[Action item]:
When you reach the line that contains "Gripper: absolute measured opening" in the data below, start reproducing lines exactly, and stop after the line that contains "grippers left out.".

[Supplied information]:
· · ·
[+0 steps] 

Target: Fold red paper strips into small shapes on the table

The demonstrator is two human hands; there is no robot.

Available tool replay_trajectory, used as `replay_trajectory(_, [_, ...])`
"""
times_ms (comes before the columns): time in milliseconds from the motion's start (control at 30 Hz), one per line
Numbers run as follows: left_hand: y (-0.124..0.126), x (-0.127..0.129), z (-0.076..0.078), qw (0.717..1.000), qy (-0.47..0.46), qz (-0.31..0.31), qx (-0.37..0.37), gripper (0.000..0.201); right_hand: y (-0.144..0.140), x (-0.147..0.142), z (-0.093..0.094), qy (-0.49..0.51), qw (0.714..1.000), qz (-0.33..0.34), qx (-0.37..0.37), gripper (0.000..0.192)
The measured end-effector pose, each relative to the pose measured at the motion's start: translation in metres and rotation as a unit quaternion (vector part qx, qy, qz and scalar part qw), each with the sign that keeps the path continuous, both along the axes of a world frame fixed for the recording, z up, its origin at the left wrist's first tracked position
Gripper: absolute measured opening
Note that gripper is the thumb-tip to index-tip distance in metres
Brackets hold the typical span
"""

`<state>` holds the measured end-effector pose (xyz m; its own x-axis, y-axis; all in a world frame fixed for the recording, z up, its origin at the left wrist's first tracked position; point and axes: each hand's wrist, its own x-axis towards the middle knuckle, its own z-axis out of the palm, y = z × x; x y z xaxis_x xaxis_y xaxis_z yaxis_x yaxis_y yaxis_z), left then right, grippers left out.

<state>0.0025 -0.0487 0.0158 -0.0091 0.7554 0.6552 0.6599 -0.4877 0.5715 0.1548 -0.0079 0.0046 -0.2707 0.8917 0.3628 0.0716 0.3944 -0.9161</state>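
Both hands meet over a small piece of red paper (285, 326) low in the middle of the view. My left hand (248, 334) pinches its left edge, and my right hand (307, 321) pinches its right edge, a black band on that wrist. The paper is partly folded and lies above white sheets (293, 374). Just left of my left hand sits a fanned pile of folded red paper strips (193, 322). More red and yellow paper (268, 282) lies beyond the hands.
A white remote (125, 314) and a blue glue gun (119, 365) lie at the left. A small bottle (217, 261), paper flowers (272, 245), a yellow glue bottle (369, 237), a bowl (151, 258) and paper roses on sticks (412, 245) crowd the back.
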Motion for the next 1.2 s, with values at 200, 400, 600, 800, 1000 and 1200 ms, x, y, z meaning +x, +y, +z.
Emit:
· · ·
[Result for this exercise]:
Gripper: absolute measured opening
Note that gripper is the thumb-tip to index-tip distance in metres
Brackets hold the typical span
"""

`<state>` holds the measured end-effector pose (xyz m; its own x-axis, y-axis; all in a world frame fixed for the recording, z up, its origin at the left wrist's first tracked position; point and axes: each hand's wrist, its own x-axis towards the middle knuckle, its own z-axis out of the palm, y = z × x; x y z xaxis_x xaxis_y xaxis_z yaxis_x yaxis_y yaxis_z), left then right, grippers left out.

That wraps up the exercise.